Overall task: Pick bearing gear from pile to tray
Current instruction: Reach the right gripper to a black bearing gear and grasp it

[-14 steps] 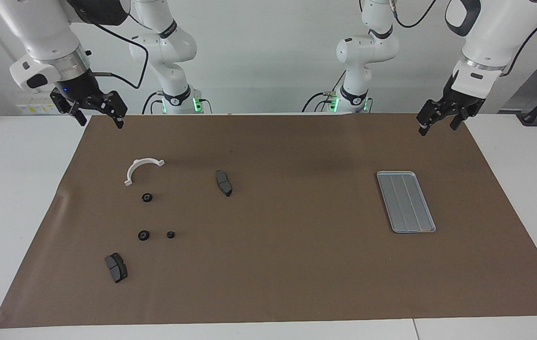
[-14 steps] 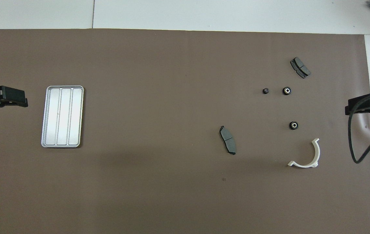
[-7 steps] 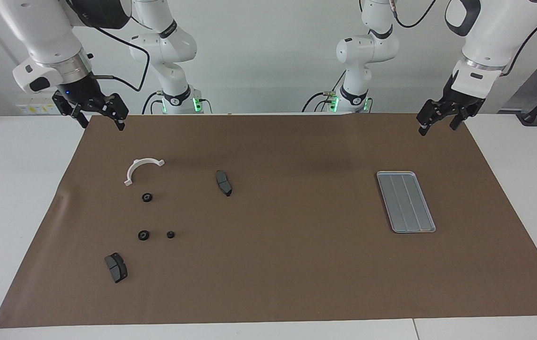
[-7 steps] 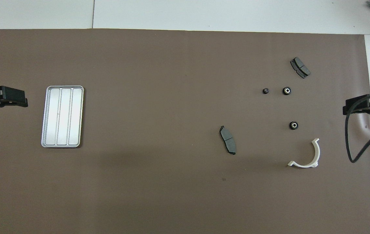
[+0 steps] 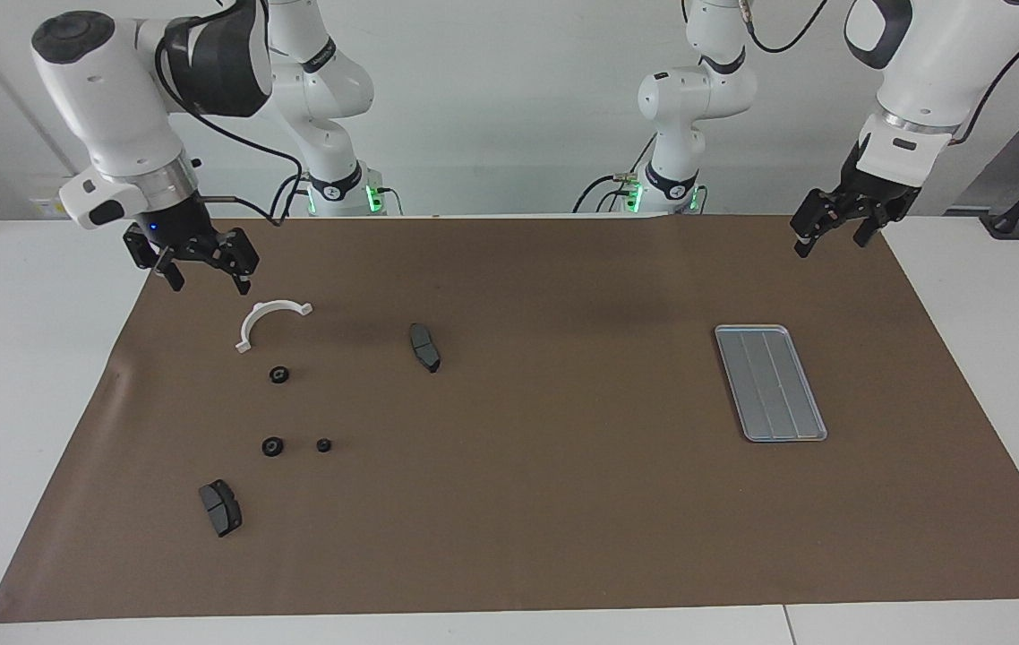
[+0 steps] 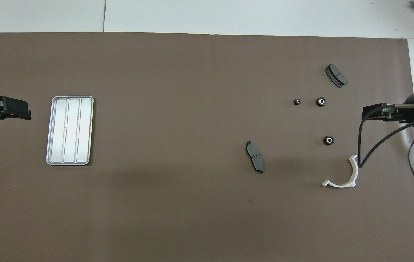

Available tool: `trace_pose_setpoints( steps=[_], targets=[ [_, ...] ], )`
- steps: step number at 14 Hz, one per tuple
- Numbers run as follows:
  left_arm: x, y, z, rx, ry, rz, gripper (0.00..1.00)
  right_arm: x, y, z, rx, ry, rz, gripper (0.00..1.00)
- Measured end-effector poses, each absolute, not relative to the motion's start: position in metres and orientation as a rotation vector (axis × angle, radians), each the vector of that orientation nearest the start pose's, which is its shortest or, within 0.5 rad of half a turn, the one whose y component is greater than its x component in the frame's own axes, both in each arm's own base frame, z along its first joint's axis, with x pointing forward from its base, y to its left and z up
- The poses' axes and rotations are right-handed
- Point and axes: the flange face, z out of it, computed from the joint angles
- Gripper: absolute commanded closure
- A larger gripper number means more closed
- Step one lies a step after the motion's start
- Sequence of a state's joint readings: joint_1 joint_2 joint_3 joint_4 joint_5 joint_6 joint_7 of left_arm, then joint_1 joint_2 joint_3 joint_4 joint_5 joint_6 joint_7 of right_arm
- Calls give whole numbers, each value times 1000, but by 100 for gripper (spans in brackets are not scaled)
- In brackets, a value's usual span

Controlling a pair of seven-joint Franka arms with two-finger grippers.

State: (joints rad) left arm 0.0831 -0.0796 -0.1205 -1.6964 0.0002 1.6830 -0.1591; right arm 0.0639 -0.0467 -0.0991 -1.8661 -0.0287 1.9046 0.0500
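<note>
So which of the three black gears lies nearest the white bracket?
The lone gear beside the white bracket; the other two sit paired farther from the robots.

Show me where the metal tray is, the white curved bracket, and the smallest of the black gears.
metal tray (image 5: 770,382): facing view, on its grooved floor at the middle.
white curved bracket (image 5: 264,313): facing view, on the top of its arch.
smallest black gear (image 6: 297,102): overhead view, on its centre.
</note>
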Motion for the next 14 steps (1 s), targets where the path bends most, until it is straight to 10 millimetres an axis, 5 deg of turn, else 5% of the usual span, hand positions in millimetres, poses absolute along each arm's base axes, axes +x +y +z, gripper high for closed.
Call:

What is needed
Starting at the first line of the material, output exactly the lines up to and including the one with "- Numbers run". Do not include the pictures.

Answer below
Overall task: Pick bearing gear from pile to tray
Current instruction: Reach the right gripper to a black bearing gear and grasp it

[-14 steps] 
[-14 steps] 
[-7 steps] 
[-7 steps] 
[+0 steps] 
[+0 steps] 

Available tool: `trace_pose_setpoints( steps=[_], targets=[ [_, ...] ], )`
- steps: step number at 14 Hz, one per tuple
- Numbers run as follows:

Nothing further is required by the exercise.